Fugitive Pieces (1997)
Fugitive Pieces is a novel in two sections, each focusing on a character's attempts to deal with trauma and loss relating to the Holocaust. Its first and longer section focuses on Jakob Beer, who as a 7-year old is the only person in his town to survive a round-up of Jews by invading Nazis. He is found by a Greek archaeologist, Athos Roussos, who take him into his care, moving him secretly to Zakynthos in Greece.

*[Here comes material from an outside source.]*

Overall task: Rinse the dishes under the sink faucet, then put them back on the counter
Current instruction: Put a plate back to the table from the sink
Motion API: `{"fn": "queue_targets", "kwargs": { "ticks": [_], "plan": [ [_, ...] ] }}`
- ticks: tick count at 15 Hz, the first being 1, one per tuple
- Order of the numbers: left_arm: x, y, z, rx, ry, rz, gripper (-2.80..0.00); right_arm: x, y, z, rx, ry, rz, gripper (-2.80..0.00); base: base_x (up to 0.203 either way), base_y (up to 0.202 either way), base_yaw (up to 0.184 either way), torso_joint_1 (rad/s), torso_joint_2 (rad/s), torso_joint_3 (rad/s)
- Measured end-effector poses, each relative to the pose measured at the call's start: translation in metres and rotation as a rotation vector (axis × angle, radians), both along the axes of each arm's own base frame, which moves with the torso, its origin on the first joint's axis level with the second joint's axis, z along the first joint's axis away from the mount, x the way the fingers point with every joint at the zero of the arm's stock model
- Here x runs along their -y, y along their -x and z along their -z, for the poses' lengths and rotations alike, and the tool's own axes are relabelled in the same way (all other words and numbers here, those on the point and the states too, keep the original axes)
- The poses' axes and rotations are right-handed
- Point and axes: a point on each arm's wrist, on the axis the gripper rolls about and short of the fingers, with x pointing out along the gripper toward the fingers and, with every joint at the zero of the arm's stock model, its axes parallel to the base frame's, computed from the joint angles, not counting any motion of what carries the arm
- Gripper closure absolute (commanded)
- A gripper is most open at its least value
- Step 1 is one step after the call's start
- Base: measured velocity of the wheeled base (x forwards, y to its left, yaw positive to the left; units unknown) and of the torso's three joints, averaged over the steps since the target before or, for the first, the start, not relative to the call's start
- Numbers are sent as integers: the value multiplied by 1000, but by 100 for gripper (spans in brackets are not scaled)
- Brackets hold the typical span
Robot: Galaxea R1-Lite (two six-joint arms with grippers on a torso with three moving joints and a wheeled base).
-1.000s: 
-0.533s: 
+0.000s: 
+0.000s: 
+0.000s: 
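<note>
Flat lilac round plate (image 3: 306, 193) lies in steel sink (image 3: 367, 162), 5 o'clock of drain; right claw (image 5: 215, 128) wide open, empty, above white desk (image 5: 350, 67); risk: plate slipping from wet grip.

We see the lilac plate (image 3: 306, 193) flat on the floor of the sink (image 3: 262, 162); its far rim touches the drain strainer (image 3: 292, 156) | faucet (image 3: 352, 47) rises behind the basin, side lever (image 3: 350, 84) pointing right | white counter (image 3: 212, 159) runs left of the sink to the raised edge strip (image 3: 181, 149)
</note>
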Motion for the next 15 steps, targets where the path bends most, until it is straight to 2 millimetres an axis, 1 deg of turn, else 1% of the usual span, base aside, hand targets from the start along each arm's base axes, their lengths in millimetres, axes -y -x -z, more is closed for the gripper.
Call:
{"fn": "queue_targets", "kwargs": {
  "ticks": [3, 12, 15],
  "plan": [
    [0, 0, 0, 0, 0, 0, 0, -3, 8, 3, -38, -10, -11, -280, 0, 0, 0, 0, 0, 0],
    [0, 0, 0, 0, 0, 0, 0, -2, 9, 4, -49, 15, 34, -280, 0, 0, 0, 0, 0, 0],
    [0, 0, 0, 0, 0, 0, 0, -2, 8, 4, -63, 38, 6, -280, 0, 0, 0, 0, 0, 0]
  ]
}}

Lincoln in the Bardo (2017)
Lincoln in the Bardo focuses on the death of Abraham Lincoln's son Willie. It focuses (not sequentially) on the build-up to his death (in which the Lincoln's host a party while Willie lies bed-ridden), his death itself, and the aftermath, in which the grieving president visits his son's crypt and holds his body, all apparently based in historical fact. So far, so simple? Well… the above summary does absolutely no justice to what this novel actually is, which is a joyously unusual thing that mixes historical accounts (real and invented) of those events with a wild supernatural narrative set in the "bardo", a Buddhist term for the "intermediate state" between death and resurrection.
The Sea (2005)
The Sea is narrated by Max Morden, a retired art historian reflecting on key moments of love and loss in his life. With little delineation, Max shifts his narration between three timeframes. The oldest covers a period in his childhood, during a summer holiday in a seaside town called Ballyless, where he becomes infatuated with a middle-class family, the Graces. His obsession focuses first on the mother, Connie, and then (in a different way) the daughter Chloe, who is also inextricably linked to her mute twin, Myles. We're also introduced to Carlos, the husband, and Rose, the twins' nursemaid. This part is in many ways the centrepiece and the events within it echo and reverberate across the other sections.